Алексеев посмотрел в его сторону с каким-то унынием.

- Ты здоров? Иди, отдохни.

Алексеев вышел из кабинета директора и прямиком направился к выходу из здания, когда он вышел на улицу, голова начала проясняться и ему стало легче. Он начал думать над тем, как его отец, мог оказаться в кабинете у директора. Это казалось ему не совсем реальным. Алексеев не знал толком, что будет делать дальше и как жить, но точно знал, что в свой кабинет, где он работал до этого, больше не вернется.

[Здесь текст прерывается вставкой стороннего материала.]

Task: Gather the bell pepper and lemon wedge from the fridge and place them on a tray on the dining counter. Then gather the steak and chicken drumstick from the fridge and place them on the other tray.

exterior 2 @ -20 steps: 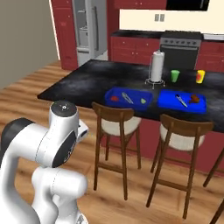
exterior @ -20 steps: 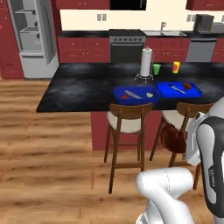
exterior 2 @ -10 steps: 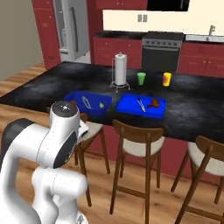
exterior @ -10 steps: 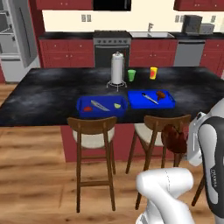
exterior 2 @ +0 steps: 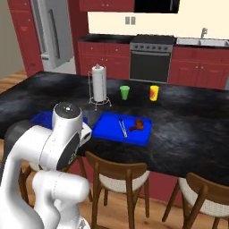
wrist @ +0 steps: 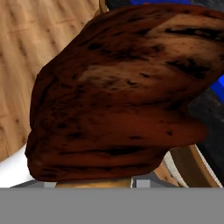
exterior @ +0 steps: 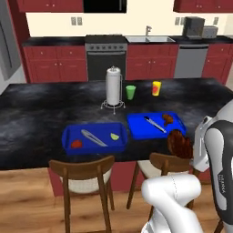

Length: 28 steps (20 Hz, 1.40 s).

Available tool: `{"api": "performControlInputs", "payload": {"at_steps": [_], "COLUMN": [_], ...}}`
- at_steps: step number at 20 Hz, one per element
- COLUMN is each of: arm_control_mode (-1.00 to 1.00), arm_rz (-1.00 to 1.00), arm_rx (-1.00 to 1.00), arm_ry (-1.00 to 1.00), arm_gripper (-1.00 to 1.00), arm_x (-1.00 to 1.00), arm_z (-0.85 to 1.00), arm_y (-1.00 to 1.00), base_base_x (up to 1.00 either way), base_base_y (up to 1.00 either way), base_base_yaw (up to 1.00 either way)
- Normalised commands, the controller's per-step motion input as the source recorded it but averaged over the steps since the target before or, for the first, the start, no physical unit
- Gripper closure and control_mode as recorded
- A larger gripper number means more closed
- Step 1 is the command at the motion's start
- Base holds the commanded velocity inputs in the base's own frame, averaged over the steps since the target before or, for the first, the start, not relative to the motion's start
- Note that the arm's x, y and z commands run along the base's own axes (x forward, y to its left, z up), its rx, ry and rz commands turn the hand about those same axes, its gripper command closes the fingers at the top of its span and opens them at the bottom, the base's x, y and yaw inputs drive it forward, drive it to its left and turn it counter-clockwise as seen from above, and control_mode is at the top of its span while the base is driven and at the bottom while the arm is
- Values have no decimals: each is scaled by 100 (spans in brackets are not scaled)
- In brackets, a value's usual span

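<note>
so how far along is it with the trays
Left tray already holds the bell pepper and lemon wedge. Right tray has the chicken drumstick. The steak is in the gripper, beside the dining counter; it only needs setting on the right tray.

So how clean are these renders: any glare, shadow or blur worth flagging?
Left base view: sharp and evenly lit, only soft mottled sheen on the black counter. Right base view: the same flat light, faint shadow under the paper towel holder. Hand view: the steak sits so close that its texture looks smeared and soft, and it hides the gripper's fingertips.
</note>
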Motion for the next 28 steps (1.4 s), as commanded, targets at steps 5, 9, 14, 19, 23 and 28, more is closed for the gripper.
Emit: {"api": "performControlInputs", "payload": {"at_steps": [5, 9, 14, 19, 23, 28], "arm_control_mode": [100, 100, 100, 100, 100, 100], "arm_rz": [0, 0, 0, 0, 0, 0], "arm_rx": [0, 0, 0, 0, 0, 0], "arm_ry": [0, 0, 0, 0, 0, 0], "arm_gripper": [100, 100, 100, 100, 100, 100], "arm_x": [0, 0, 0, 0, 0, 0], "arm_z": [0, 0, 0, 0, 0, 0], "arm_y": [0, 0, 0, 0, 0, 0], "base_base_x": [100, 100, 100, 100, 100, 96], "base_base_y": [0, 0, 0, 0, 0, 7], "base_base_yaw": [-18, -20, -29, -44, -47, -33]}}
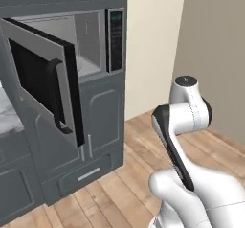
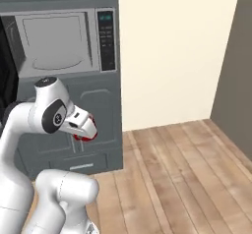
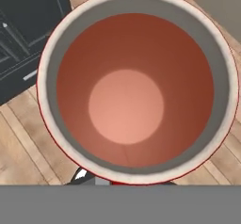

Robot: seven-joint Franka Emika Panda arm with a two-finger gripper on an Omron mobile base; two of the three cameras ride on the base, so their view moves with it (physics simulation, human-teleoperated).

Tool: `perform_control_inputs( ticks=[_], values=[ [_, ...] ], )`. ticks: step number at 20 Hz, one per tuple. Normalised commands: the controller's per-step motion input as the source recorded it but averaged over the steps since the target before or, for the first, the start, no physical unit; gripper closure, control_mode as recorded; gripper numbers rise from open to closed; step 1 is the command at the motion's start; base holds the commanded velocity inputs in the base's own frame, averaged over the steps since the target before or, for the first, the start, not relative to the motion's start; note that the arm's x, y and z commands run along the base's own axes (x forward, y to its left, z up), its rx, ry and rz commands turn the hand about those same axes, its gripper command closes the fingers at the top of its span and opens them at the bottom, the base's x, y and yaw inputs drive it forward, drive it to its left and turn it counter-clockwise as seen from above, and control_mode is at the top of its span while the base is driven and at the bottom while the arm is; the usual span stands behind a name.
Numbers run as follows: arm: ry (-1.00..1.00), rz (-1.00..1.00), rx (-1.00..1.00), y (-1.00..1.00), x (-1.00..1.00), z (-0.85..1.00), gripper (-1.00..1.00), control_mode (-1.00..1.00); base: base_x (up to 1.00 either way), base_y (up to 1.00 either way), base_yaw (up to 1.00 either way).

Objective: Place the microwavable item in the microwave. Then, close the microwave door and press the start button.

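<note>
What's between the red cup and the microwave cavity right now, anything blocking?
Nothing visible blocks it. The microwave door is swung open to the left, leaving the microwave cavity and its turntable exposed. The gripper holds the red cup low in front of the cabinet, below the opening.

No legible text anywhere. The microwave (image 2: 59, 39) ctrl panel (image 2: 106, 39) has a small teal display (image 2: 105, 16) up top w/ rows of faint button marks below, but digits and labels are too blurred to read in either base view. No brand or label visible on the microwave door (image 1: 45, 81) or on the inside of the red cup (image 3: 134, 89).
</note>
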Motion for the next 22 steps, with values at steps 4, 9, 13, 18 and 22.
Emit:
perform_control_inputs(
  ticks=[4, 9, 13, 18, 22],
  values=[
    [0.0, 0.0, 0.0, 0.0, 0.0, 0.0, 1.0, 1.0, 0.83, -0.39, 0.46],
    [0.0, 0.0, 0.0, 0.0, 0.0, 0.0, 1.0, 1.0, 0.56, -0.49, 0.5],
    [0.0, 0.0, 0.0, 0.0, 0.0, 0.0, 1.0, 1.0, 0.55, -0.55, 0.47],
    [0.0, 0.0, 0.0, 0.0, 0.0, 0.0, 1.0, 1.0, 0.59, -0.51, 0.47],
    [0.0, 0.0, 0.0, 0.0, 0.0, 0.0, 1.0, 1.0, 0.57, -0.28, 0.42]
  ],
)
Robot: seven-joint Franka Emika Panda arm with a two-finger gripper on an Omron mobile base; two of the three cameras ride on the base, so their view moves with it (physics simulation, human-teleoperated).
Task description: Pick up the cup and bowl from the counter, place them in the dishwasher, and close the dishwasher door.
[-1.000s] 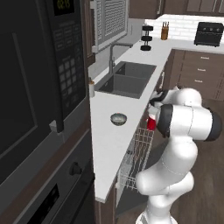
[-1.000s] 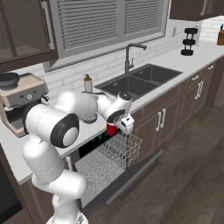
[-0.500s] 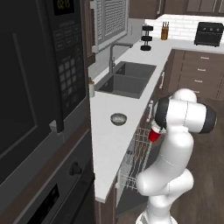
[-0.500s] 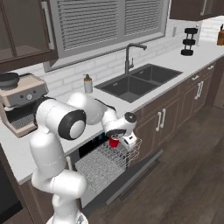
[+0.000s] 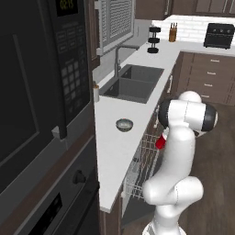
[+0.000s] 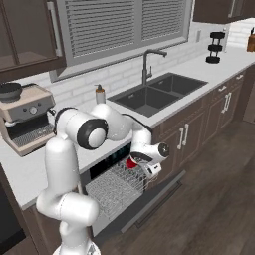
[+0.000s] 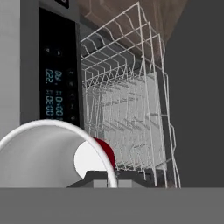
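Observation:
My gripper (image 6: 141,163) is shut on the red cup (image 6: 131,162), which hangs tilted just above the white wire rack (image 6: 115,187) of the open dishwasher. In the left base view the cup (image 5: 160,142) shows red beside the rack (image 5: 141,158), below the counter edge. The hand view has the cup's white inside (image 7: 46,155) close up at lower left, with the rack (image 7: 127,109) beyond it. The grey bowl (image 5: 124,124) sits alone on the counter (image 5: 112,151), left of the arm. The dishwasher door (image 6: 152,199) lies folded down.
A dark sink (image 5: 135,82) with a tall faucet (image 5: 118,57) lies farther along the counter. A pale bottle with a brown cap (image 6: 100,93) stands by the wall, and a coffee machine (image 6: 22,117) at the left. Dark wood floor lies to the right.
The hand has carried the cup down and outward from counter-edge height to just over the dishwasher rack. The bowl has stayed in place.

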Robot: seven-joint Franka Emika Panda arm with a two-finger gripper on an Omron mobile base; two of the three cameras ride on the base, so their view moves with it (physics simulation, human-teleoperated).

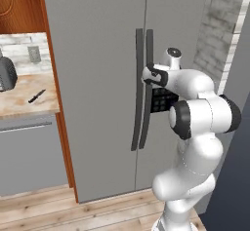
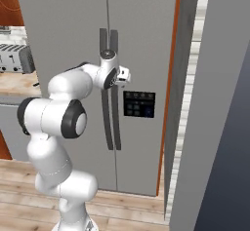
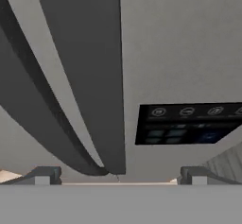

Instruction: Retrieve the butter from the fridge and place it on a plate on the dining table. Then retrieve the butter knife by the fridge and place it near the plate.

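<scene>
The tall grey fridge (image 1: 97, 54) (image 2: 68, 25) stands with both doors closed, so the butter is hidden. Its two long dark curved handles (image 1: 139, 88) (image 2: 103, 108) meet at the centre seam. My gripper (image 1: 148, 74) (image 2: 125, 75) is open right at the handles, at about mid-height. In the hand view the gripper (image 3: 120, 175) has its fingertips (image 3: 47, 174) wide apart, and the end of one handle (image 3: 101, 100) lies between them. The butter knife (image 1: 36, 96) lies on the counter left of the fridge. The plate and dining table are out of view.
A marbled counter (image 1: 24, 103) with a dark toaster (image 1: 6, 74) (image 2: 12, 58) sits left of the fridge, above a grey dishwasher front (image 1: 29, 152). A dark display panel (image 2: 139, 103) (image 3: 189, 124) is on the right door. A brick wall (image 1: 215, 30) and a dark panel (image 2: 224, 127) close in on the right.
</scene>
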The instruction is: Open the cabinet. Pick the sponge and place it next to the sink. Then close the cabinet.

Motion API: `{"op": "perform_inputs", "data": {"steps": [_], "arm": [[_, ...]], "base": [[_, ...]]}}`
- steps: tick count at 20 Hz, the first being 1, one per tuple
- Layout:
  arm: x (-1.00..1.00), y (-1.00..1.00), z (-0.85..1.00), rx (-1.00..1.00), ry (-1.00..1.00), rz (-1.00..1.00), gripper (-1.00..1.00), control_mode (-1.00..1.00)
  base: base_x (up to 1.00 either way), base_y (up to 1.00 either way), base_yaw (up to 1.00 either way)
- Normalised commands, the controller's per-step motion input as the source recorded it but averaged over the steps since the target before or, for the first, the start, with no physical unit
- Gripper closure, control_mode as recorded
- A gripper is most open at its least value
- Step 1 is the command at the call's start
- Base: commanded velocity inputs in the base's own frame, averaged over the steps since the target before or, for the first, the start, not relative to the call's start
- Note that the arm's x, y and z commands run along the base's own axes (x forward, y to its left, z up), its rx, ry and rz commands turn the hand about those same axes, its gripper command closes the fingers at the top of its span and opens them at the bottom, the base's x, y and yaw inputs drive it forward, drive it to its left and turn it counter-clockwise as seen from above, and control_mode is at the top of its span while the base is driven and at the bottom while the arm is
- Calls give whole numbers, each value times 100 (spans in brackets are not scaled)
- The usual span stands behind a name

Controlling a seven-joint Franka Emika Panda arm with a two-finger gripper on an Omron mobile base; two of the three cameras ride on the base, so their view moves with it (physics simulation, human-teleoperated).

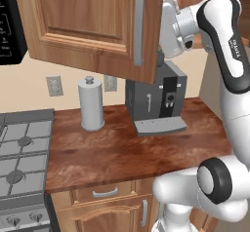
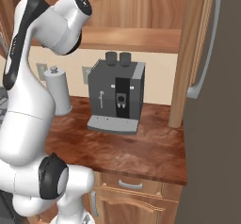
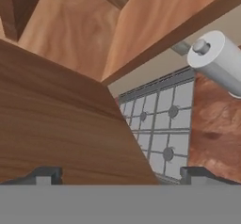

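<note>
Cabinet (image 1: 93,21) door swung out; my end effector (image 3: 120,173) is wide apart, empty, beside it. Door-opening step; next, find sponge inside.

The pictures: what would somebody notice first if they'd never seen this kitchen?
Probably the big white robot arm, reaching up with its claw open by the swung-open cabinet door. Below, a dark coffee machine sits on the brown counter against the wall. A grey paper towel roll stands left of it, next to the stove.
</note>
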Motion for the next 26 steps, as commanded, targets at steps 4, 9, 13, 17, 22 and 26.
{"op": "perform_inputs", "data": {"steps": [4, 9, 13, 17, 22, 26], "arm": [[18, 14, 0, 2, 0, 0, -100, -100], [-1, 12, 1, 11, 2, 0, -100, -100], [-15, 0, 2, 21, 0, 3, -100, -100], [-18, 3, 0, 24, 2, 7, -100, -100], [-32, 35, 0, 7, 11, 6, -100, -100], [-42, 48, 0, 0, 14, 5, -100, -100]], "base": [[0, 0, 0], [0, 0, 0], [0, 0, 0], [0, 0, 0], [0, 0, 0], [0, 0, 0]]}}
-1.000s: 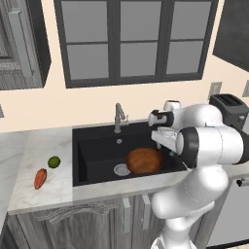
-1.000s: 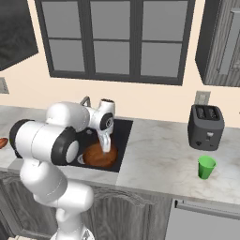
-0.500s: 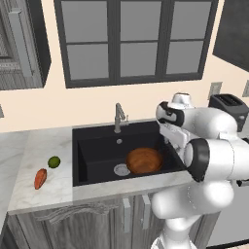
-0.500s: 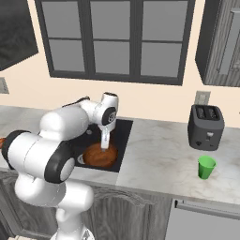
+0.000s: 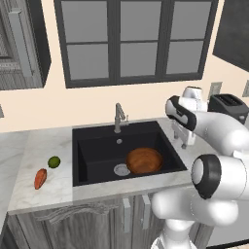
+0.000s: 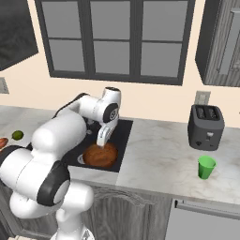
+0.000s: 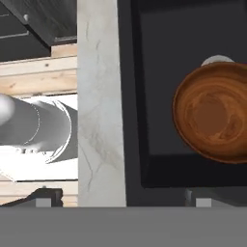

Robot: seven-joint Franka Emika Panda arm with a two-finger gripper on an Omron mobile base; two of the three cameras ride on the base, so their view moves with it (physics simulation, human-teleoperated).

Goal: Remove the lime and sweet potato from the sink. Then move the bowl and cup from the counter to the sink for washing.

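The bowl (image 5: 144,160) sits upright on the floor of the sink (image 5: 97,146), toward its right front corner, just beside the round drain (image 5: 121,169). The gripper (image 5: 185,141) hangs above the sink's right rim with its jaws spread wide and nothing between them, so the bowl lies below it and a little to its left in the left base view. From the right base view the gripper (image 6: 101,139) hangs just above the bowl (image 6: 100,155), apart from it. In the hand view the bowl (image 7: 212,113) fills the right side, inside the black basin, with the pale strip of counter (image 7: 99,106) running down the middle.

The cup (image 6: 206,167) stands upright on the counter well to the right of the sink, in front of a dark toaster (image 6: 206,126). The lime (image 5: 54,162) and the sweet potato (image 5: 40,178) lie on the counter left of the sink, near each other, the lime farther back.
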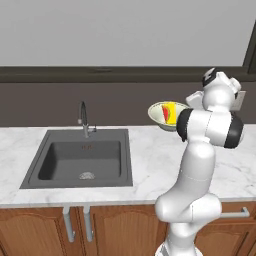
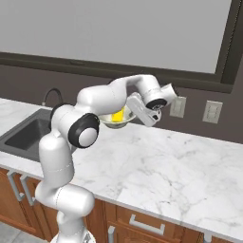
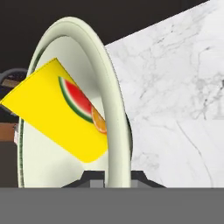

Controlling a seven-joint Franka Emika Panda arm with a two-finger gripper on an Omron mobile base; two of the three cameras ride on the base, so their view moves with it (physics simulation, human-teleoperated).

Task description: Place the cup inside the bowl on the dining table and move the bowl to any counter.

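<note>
cup (image 3: 61, 118) — yellow, watermelon patch — lies in cream-green bowl (image 3: 114, 109).

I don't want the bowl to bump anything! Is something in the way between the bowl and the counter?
Nothing visible is. The hand holds the bowl by its rim, with the cup inside, above bare marble counter. The sink and tap sit off to one side.

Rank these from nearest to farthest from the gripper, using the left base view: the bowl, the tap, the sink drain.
1. The bowl, with the cup inside, is held up by the gripper, which is clamped on its rim over the counter.
2. The tap, further left, behind the sink.
3. The sink drain, low in the basin, farthest.
</note>
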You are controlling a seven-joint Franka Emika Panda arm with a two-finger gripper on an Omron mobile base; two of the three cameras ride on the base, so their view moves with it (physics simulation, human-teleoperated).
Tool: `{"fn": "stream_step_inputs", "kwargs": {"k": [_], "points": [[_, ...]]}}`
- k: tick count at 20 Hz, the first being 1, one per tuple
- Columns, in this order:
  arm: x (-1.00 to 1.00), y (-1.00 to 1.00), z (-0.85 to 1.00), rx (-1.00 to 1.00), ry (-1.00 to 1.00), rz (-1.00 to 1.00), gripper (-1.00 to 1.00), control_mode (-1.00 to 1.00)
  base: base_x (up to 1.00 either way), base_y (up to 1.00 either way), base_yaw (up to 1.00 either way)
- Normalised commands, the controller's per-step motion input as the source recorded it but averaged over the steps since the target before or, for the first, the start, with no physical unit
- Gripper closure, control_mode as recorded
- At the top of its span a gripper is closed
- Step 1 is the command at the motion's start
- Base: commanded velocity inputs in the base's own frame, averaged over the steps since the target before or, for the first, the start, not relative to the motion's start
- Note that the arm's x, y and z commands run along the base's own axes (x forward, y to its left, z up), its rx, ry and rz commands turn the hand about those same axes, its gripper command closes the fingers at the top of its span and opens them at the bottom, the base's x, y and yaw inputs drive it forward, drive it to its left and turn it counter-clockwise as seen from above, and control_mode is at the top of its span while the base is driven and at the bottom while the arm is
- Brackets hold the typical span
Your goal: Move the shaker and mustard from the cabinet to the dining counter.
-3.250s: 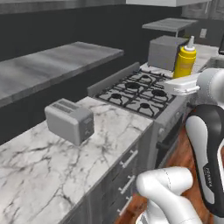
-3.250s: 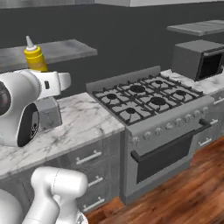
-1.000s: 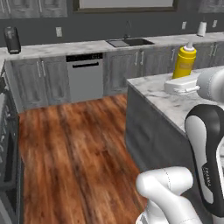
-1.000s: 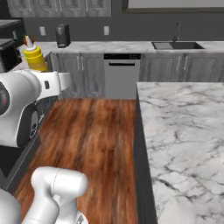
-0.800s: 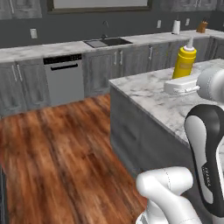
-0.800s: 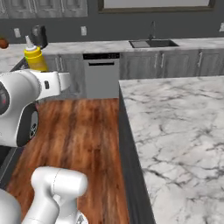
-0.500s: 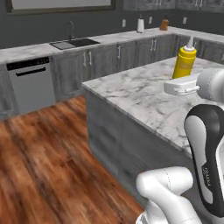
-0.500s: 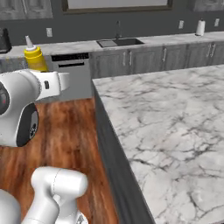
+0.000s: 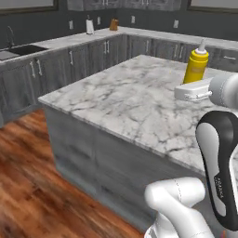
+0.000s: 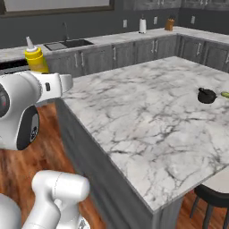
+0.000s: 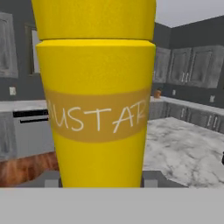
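One raised gripper (image 11: 100,186) clamps the upright mustard (image 9: 195,65).

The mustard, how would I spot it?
Find the big marble island. The mustard is upright in the robot's gripper above it: a yellow squeeze bottle with a pointed white tip, unlike the small black pot sitting on the marble.

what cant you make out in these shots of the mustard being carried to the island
- End effector fingers: hidden behind the mustard in the hand view; the white hand covers them in both base views.
- Mustard base: cut off by the hand in the left base view.
- Small black bowl on the dining counter: too small to read its contents.
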Motion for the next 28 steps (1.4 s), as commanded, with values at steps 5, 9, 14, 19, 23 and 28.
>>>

«Конечно, конечно, никогда. Во что я превратился? Ложно, все ложно. Ложные ценности. Давно пора было сделать. Сколько времени напрасно. Зачем проживать жизнь, ничего не меняя? Столько лет. Что я наделал?» - говорил Алексеев самому себе на ходу. Он не давал себе отчета по поводу того, куда идет и зачем. Встречные прохожие удивленно посматривали на него. Некоторые из них намеренно увеличивали радиус своего движения, чтобы держаться подальше, от этого вспотевшего толстого чудака.